#### Problem description:
Show the lines below where "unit" occurs.

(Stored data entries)
#####

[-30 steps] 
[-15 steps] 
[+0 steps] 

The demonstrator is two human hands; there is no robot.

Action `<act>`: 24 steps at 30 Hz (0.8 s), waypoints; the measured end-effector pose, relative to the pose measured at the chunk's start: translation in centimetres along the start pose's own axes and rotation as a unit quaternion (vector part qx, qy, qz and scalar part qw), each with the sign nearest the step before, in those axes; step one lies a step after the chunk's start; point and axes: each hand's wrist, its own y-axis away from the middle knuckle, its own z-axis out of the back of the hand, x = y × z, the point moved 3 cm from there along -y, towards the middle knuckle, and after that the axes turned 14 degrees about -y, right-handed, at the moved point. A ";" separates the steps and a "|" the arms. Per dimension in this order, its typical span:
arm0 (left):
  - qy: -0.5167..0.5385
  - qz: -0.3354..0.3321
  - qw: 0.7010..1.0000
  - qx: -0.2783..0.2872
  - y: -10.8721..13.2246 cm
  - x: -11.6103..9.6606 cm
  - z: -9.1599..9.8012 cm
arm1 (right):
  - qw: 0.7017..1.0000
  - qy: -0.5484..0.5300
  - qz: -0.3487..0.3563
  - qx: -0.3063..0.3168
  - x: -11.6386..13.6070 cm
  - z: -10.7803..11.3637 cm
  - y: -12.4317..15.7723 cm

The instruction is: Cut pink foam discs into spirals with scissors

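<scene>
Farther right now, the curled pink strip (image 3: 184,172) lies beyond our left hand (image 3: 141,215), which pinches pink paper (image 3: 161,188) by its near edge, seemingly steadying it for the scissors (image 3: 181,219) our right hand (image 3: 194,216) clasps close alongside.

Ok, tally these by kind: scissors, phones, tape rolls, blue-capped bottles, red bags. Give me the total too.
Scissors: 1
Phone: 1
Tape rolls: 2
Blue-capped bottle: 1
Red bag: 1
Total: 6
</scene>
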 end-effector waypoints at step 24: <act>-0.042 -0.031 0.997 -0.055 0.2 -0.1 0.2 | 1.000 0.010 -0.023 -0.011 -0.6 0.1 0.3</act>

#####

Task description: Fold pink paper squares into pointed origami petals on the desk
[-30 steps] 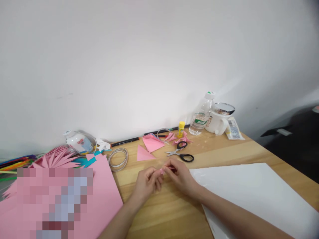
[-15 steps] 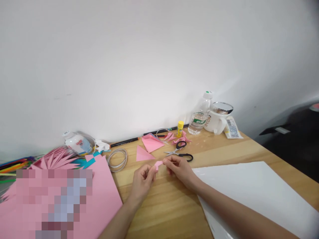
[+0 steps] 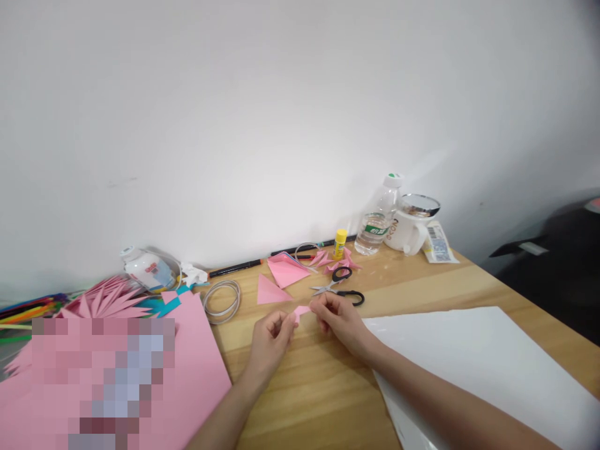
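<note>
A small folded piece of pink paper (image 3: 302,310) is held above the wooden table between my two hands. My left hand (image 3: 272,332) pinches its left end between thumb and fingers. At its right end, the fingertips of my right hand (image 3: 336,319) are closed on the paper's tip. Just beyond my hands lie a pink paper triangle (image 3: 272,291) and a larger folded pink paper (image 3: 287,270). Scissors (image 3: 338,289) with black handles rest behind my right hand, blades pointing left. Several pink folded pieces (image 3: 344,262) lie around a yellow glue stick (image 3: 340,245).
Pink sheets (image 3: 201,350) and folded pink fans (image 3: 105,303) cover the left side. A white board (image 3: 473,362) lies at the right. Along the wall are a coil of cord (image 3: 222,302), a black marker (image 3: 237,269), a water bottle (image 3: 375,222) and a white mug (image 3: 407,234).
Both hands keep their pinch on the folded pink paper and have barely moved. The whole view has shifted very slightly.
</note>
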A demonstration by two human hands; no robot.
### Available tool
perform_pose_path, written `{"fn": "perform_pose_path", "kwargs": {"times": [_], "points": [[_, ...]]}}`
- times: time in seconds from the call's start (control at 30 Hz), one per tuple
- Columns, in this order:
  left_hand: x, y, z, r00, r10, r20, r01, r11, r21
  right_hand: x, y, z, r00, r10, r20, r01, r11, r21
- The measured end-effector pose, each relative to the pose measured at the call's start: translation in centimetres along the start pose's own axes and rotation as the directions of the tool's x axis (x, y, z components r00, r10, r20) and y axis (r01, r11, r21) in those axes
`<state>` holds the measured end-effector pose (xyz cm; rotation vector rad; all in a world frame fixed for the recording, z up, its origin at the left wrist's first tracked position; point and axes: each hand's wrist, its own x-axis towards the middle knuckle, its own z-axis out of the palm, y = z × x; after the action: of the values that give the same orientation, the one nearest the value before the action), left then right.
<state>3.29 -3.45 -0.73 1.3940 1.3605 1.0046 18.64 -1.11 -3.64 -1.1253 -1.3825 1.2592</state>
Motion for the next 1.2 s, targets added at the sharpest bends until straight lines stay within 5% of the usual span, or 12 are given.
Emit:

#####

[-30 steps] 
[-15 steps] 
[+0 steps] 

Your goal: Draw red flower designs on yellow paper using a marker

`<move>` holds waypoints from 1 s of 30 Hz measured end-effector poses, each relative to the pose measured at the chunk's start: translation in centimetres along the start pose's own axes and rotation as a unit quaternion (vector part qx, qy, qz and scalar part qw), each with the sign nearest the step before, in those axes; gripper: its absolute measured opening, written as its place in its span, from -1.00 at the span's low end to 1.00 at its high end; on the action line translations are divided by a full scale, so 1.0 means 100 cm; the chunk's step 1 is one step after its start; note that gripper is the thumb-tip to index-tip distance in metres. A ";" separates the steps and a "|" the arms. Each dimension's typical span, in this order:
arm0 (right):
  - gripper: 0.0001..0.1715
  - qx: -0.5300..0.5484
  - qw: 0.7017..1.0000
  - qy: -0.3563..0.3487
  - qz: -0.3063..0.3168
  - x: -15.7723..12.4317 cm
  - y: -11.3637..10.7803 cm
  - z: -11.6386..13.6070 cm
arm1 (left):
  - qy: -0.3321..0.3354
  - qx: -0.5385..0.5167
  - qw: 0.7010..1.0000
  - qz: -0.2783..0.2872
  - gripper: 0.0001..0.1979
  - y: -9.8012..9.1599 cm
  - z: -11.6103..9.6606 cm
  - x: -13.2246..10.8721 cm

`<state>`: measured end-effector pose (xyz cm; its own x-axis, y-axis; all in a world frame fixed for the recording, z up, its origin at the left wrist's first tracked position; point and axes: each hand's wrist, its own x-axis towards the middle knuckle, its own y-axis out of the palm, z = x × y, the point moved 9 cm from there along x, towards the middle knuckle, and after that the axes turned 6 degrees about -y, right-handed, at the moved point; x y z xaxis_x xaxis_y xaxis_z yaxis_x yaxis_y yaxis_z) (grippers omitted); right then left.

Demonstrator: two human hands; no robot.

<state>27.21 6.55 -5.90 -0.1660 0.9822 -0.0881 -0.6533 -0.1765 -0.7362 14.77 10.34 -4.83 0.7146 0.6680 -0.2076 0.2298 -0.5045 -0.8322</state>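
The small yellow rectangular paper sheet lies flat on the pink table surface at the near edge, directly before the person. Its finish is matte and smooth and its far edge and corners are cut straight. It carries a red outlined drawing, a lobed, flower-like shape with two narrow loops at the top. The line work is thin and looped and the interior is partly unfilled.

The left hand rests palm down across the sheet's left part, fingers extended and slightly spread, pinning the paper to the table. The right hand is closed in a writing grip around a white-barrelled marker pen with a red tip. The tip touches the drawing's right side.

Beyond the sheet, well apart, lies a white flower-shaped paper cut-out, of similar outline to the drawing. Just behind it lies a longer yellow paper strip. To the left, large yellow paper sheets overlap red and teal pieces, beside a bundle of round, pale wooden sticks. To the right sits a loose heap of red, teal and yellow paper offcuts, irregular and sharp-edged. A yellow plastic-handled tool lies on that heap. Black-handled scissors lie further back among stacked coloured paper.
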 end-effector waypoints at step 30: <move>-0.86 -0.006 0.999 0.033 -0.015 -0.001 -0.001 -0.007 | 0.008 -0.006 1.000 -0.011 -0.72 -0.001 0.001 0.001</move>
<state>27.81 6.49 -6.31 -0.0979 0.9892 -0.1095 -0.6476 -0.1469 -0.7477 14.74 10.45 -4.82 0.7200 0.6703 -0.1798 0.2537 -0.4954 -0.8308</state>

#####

#### Solution:
Action `<act>`: 24 steps at 30 Hz (0.8 s), waypoints; the measured end-effector pose, relative to the pose measured at the chunk's start: translation in centimetres along the start pose's own axes and rotation as a unit quaternion (vector part qx, qy, qz and scalar part qw), each with the sign nearest the step before, in those axes; step one lies a step after the chunk's start; point and axes: each hand's wrist, its own y-axis away from the middle knuckle, its own z-axis out of the back of the hand, x = y × z, the point moved 3 cm from there along -y, towards the middle knuckle, and after that the axes turned 14 degrees about -y, right-handed, at the moved point. A ";" separates the steps and a "|" the arms. Per dimension in this order, its typical span:
`<move>` holds waypoints from 1 s of 30 Hz measured end-effector poses, each relative to the pose measured at the chunk's start: translation in centimetres along the start pose's own axes and rotation as a unit quaternion (vector part qx, qy, qz and scalar part qw), each with the sign nearest the step before, in those axes; gripper: its absolute measured opening, written as its place in its span, from -1.00 at the span's low end to 1.00 at its high end; on the action line translations are divided by a full scale, so 1.0 means 100 cm; the chunk's step 1 is one step after its start; note that gripper is the thumb-tip to index-tip distance in metres. A ";" separates the steps and a "|" the arms. Each dimension's typical span, in this order:

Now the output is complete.